- Arbeitszeiterfassung auch ohne Gesetzesänderung Pflicht
- Arbeitsgericht Emden verfügt Lohn-Nachzahlung
- Bautagebuch reicht als Beleg nicht aus
„Das EuGH-Urteil zur Arbeitszeiterfassung legt fest, dass Unternehmen ein objektives, verlässliches und zugängliches System zur Erfassung nutzen müssen“, erklärt Michael Stausberg, Geschäftsführer der virtic GmbH & Co. KG. Doch lässt sich schon aus der Charta der Grundrechte der EU (GrCH) in Verbindung mit dem deutschen Arbeitszeitgesetz schließen, dass eine Zeiterfassung nötig ist. „Darauf beruft sich das Arbeitsgericht Emden bei einem aktuellen Urteil. Unternehmen, die Arbeitszeiten nicht erfassen, kommen ihren Pflichten nicht nach, und das unabhängig von einer Angleichung des deutschen Arbeitszeitgesetzes.“
Doch was ist der genaue Hintergrund des Urteils aus Emden? Der Kläger war für einige Wochen als Bauhelfer tätig. Nach Ende der Beschäftigung differierten die von ihm privat aufgezeichneten Arbeitszeiten mit denen des Bautagebuches, auf dessen Grundlage die Entlohnung stattfand. Der Arbeitnehmer verklagte das Bauunternehmen auf eine Lohn-Nachzahlung und bekam Recht.
Viele Unternehmen gingen bisher davon aus, dass das EuGH-Urteil erst nach einer Anpassung des deutsches Arbeitszeitgesetzes seine Wirkung auf die betriebliche Praxis entfaltet. Nun zeigt das Emdener Urteil, dass das EuGH-Urteil schon heute Entscheidungsgrundlage sein kann. Es stellt eine Konkretisierung der Grundrechte-Charta dar und legt unter anderem fest, dass ein Zeiterfassungssystem objektiv, verlässlich und zugänglich sein muss. Ein solches System fehlte beim beklagten Unternehmen. Das vorgelegte Bautagebuch erfüllte nach Ansicht des Gerichts die Anforderungen an Objektivität und Zugänglichkeit nicht. Es wurde der Bauablauf dokumentiert, nicht aber die individuellen Arbeitszeiten inklusive Fahrt- und Rüstzeiten.

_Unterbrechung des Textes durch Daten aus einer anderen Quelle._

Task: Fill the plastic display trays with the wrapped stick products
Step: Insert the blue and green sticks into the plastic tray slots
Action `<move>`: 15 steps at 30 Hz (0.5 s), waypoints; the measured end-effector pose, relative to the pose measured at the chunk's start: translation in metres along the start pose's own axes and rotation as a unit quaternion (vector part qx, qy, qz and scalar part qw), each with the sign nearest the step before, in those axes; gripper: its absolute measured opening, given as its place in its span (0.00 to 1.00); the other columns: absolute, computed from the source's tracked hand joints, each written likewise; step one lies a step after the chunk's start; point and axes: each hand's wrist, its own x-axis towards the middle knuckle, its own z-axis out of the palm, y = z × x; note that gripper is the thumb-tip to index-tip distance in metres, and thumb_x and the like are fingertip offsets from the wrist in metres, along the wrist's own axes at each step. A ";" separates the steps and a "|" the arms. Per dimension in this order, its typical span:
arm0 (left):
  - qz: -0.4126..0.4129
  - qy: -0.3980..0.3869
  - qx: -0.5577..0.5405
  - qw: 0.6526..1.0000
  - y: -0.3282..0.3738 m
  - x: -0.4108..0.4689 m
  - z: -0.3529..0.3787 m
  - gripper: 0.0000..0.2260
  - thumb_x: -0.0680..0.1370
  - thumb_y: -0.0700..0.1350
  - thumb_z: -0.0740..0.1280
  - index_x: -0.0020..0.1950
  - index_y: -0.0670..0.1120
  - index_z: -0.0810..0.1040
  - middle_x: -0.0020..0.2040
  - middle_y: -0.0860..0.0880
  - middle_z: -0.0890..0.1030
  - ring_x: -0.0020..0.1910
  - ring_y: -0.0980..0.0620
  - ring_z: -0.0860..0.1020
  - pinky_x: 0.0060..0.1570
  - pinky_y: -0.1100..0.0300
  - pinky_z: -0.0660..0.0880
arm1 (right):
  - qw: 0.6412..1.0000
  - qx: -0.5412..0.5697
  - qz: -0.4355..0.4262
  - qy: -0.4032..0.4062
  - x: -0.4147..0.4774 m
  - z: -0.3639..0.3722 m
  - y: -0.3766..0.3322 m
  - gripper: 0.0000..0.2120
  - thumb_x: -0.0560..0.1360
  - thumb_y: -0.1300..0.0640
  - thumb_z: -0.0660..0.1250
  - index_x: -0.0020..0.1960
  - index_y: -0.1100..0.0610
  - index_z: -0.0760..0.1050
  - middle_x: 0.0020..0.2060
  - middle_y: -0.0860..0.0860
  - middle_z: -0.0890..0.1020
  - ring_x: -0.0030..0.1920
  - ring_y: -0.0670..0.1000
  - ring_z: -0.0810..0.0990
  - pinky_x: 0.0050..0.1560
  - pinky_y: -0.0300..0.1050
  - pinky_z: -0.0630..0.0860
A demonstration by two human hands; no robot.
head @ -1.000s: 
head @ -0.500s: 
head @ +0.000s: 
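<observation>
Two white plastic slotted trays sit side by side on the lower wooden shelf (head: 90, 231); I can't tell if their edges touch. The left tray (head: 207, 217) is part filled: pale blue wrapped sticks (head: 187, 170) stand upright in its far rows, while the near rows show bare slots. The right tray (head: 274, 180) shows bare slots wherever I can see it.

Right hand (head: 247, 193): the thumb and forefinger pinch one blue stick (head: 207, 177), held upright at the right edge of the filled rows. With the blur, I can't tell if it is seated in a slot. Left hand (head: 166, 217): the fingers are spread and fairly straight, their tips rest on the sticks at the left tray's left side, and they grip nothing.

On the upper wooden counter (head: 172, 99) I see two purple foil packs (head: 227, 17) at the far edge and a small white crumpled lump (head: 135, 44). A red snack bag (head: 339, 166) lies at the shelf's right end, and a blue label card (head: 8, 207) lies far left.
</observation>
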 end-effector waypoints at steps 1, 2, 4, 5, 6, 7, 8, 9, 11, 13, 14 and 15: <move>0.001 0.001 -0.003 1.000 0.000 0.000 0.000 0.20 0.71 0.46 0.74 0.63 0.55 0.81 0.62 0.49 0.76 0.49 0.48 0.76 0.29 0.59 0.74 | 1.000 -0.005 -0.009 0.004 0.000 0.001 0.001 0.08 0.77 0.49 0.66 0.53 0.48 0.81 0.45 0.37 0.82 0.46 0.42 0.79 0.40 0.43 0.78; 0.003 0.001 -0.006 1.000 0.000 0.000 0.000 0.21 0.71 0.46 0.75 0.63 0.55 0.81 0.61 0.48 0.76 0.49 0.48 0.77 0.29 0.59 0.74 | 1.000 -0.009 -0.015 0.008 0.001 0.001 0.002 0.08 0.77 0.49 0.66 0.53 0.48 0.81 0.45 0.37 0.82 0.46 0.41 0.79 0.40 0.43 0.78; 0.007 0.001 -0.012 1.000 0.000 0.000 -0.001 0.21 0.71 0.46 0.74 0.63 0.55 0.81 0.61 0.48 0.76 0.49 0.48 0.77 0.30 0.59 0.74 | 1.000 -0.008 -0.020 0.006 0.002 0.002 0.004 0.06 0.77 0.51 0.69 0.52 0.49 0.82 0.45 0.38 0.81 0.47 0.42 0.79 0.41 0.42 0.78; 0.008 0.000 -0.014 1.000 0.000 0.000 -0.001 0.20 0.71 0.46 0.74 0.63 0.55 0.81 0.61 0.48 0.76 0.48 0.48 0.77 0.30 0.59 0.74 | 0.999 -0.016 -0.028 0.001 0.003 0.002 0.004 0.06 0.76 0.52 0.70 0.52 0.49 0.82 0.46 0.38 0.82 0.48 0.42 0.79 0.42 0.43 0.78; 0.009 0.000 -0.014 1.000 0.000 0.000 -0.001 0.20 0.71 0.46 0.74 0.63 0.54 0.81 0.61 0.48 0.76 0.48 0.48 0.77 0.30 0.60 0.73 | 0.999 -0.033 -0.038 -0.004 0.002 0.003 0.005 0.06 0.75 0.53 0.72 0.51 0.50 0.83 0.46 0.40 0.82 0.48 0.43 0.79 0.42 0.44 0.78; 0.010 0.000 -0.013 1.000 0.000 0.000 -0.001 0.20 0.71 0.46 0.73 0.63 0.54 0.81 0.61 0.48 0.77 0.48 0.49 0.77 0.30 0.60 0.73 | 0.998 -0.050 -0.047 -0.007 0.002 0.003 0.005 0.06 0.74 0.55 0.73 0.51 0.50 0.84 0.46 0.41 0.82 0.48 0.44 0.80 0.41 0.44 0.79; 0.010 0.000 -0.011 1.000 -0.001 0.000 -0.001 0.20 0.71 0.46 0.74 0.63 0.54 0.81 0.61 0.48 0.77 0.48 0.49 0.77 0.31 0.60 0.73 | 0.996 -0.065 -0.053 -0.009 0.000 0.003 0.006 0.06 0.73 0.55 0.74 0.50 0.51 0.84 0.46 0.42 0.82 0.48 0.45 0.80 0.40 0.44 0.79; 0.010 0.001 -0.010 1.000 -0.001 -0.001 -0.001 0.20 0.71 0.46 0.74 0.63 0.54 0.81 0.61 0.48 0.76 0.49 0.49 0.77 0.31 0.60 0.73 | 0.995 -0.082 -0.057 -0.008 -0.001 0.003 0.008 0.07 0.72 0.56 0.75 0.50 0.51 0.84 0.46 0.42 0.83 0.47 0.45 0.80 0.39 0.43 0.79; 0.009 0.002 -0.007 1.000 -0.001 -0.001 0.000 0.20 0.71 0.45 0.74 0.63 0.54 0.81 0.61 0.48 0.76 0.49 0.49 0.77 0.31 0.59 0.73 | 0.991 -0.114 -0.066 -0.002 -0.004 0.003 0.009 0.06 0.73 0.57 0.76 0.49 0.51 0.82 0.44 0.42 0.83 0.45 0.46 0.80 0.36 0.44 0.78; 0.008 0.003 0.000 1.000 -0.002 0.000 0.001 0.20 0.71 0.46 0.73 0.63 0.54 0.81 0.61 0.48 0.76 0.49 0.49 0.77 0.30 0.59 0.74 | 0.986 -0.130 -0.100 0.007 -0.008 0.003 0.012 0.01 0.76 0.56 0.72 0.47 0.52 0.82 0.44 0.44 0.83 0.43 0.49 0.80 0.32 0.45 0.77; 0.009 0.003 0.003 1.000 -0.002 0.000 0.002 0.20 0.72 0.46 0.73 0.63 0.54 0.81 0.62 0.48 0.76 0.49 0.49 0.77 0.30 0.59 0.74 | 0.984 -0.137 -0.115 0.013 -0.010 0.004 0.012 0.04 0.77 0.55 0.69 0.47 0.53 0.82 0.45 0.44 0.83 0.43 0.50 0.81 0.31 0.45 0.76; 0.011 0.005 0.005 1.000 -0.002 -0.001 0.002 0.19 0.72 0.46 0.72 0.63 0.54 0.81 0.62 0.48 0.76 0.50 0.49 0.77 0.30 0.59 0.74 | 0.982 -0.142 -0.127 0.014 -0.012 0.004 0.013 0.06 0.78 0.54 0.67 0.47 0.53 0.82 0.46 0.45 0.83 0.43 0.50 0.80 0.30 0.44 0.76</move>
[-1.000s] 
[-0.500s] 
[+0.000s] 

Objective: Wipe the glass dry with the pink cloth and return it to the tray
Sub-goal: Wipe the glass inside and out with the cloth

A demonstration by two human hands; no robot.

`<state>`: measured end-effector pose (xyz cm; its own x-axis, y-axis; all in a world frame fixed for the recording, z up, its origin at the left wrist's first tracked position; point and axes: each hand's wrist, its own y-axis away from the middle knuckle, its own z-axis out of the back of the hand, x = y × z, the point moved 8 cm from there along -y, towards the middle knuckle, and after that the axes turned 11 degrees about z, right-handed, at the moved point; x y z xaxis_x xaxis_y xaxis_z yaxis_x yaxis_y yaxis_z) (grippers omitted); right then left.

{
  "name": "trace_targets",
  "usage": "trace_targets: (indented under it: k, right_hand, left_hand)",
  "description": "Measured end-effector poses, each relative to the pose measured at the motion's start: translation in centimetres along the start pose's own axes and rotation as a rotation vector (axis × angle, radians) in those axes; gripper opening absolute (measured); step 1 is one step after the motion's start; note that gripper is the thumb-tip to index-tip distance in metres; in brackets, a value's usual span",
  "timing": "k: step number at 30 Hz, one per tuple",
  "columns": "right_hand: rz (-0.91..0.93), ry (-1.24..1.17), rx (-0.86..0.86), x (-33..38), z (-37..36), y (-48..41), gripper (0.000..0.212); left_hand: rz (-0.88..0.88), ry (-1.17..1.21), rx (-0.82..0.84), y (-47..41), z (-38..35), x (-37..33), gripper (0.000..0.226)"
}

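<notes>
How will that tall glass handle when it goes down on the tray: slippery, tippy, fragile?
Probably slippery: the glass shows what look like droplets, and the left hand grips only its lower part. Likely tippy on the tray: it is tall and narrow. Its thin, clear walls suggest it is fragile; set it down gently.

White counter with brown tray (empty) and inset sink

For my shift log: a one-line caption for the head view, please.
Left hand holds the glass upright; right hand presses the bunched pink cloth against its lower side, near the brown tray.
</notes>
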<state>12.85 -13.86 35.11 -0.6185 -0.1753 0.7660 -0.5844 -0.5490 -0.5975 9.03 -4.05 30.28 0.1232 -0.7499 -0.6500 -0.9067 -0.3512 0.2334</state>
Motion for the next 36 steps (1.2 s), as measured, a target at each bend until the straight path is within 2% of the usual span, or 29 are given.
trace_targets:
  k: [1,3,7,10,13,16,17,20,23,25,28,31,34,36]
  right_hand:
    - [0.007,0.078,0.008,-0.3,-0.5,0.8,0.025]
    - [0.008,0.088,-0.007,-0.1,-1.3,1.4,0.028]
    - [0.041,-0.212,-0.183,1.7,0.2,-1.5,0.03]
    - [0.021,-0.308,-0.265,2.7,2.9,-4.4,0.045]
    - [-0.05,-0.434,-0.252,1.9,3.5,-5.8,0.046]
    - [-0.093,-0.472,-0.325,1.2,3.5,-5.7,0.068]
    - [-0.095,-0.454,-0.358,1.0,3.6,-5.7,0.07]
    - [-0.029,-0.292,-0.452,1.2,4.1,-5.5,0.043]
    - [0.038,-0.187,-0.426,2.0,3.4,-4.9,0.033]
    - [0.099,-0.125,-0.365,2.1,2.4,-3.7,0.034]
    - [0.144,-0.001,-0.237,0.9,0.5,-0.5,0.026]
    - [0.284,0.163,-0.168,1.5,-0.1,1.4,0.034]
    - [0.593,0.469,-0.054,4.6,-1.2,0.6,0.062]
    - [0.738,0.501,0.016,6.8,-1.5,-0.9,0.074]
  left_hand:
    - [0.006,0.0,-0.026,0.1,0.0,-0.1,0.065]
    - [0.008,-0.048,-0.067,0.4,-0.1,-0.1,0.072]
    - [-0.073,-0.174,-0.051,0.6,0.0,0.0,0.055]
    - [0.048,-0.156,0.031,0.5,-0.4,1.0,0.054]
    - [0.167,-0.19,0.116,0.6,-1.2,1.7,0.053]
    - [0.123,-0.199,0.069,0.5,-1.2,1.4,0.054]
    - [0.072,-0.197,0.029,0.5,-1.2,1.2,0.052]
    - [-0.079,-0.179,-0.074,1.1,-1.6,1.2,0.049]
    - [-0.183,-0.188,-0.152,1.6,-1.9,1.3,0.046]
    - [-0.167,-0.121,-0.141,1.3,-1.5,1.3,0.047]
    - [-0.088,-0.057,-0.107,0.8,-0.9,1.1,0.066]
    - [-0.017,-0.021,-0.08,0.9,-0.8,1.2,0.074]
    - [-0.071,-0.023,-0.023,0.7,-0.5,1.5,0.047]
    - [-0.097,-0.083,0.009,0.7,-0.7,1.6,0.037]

Zeiterfassungslösungen können mehr
Deshalb warnt Michael Stausberg: „Das Arbeitsgericht Emden hat die Rechtslage so interpretiert, wie viele Experten es unmittelbar nach dem EuGH-Urteil erwartet haben: Auch ohne die Anpassung des deutschen Arbeitszeitgesetzes müssen Unternehmen schon heute ein geeignetes System zur Zeiterfassung einsetzen.“
Objektivität wird in der Regel meist durch einen zuverlässigen Zeitstempel gewährleistet, der die betreffende Urzeit erfasst. Um ein System zugänglich zu machen, erhalten die Mitarbeiter persönliche Zugänge, über die sie ihre Stempelzeiten und Stammdaten einsehen können. Verlässlichkeit wird sichergestellt, indem Manipulationen an den erfassten Daten unterbunden werden.